Giving thanks today for sunshine …. even MORE sunshine that is. The West of Scotland is not famous for sunshine, so when it visits us Life Feels Special. And amazingly, over these last 4 weeks the sun has been with us for most of each day.
4 weeks. Already 4 weeks. A month. Every day of which feels like a lifetime….
Bereavement is difficult at any time, and, in our present scenario of lockdown and social distancing because of the Coronovirus Covid-19 Pandemic, I guess now is as challenging a time as any for learning to cope with/accept the grief that overwhelms ….. and eventually to rediscover how to live alone again.
Apologies. I thought I could get a grip today and Communicate. But words are eluding me.
I guess today has been a good day.

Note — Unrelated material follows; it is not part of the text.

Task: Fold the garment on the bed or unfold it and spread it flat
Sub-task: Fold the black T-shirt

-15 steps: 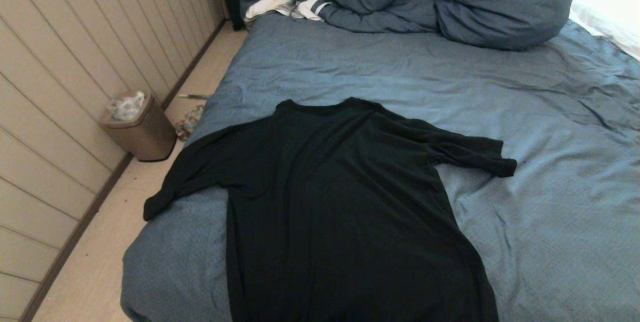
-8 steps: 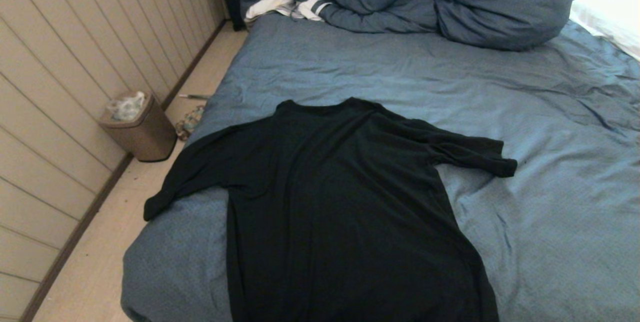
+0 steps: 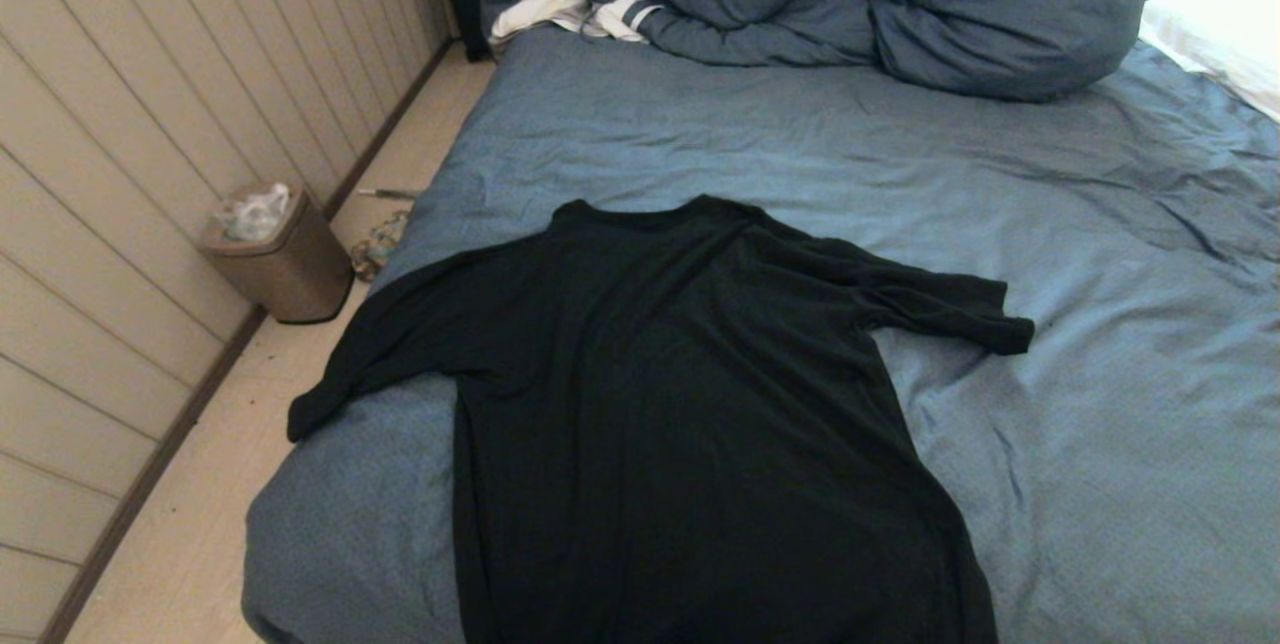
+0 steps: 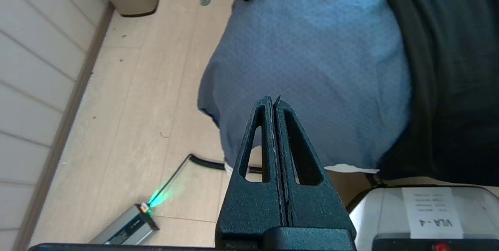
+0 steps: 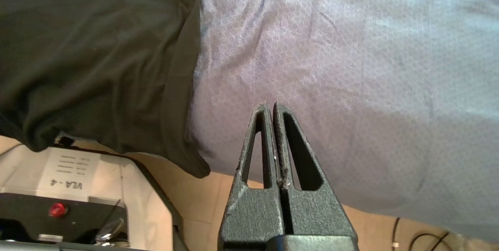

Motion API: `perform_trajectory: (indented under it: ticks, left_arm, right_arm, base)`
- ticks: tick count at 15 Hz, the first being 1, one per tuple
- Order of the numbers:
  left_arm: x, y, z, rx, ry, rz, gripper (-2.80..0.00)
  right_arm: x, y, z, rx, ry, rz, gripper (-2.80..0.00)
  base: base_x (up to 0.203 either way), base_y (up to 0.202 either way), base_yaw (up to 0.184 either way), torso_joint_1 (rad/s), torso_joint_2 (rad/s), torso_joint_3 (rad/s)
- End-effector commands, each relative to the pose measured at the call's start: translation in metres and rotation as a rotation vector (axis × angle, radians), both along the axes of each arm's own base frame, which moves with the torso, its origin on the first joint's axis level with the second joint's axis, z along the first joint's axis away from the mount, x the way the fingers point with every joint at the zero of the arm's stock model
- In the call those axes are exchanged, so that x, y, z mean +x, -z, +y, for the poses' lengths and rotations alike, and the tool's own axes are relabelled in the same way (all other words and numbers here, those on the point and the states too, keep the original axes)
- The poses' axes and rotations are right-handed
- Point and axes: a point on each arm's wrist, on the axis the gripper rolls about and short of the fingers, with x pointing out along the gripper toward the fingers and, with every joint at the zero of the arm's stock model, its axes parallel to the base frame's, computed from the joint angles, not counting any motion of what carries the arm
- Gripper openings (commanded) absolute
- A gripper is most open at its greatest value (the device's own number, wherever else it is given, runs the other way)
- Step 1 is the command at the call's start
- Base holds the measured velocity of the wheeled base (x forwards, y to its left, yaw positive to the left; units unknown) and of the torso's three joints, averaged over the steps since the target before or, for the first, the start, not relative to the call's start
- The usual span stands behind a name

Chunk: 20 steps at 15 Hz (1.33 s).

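lying spread out plain side up, the black t-shirt (image 3: pixel 690 424) covers the near left part of the bed (image 3: pixel 1100 404), collar toward the far end and hem running off the near edge, where it hangs down over the side in the wrist views. its left sleeve (image 3: pixel 370 364) drapes over the bed's left edge, the cuff hanging past the sheet above the floor (image 3: pixel 200 544); its right sleeve (image 3: pixel 950 314) lies flat on the sheet, slightly bunched. wide open sheet stretches to the right of the shirt and beyond the collar, as far as the bundled blue duvet (image 3: pixel 880 4), a white striped cloth (image 3: pixel 590 14) and a white pillow (image 3: pixel 1220 44) at the far end. a narrow strip of floor runs between the bed's left edge and the panelled wall (image 3: pixel 120 144), with a small brown bin (image 3: pixel 280 264) standing in it. the left gripper (image 4: pixel 273 101) hangs off the near left corner of the bed, fingers pressed together on nothing, beside the shirt's hem. the right gripper (image 5: pixel 271 106) hangs over the near edge on bare sheet just right of the hem, fingers likewise pressed together and empty.
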Motion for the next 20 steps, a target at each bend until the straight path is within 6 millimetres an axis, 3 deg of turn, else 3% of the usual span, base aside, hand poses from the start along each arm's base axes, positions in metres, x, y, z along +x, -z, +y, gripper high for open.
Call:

Today being Sunday, I celebrated by (1) Getting up at 9am to let the dogs out for a comfort break and breakfast, and then (2) we all went back to bed to indulge in a Long Lie.
Once I finally crawled out from under the duvet we hit the park for half an hour, and then I was relieved to find I could spend an hour or so Engaging With The Stuff That Needs Attention.
My initial attempts are about just going through whichever area of the house is being tackled, and sifting related things into the same place, and then what remains into recyclable goods and rubbish. Outlets for things that need to be re-homed are not available just now because of lockdown, so I have the luxury of having to take my time over The Sorting.
Once current restrictions are lifted I am hoping to be able to have achieved enough organisation to have bagged items ready to take to the identified destinations…… and thereby reduce my current overwhelming chaos into a more manageable (and less daunting) Project.
That is The Intention. Meantime The Dogs Need To Go Out.
Thank you for your company. Be safe. Hang on to sanity with me, and we’ll see where we can get to along this rocky road.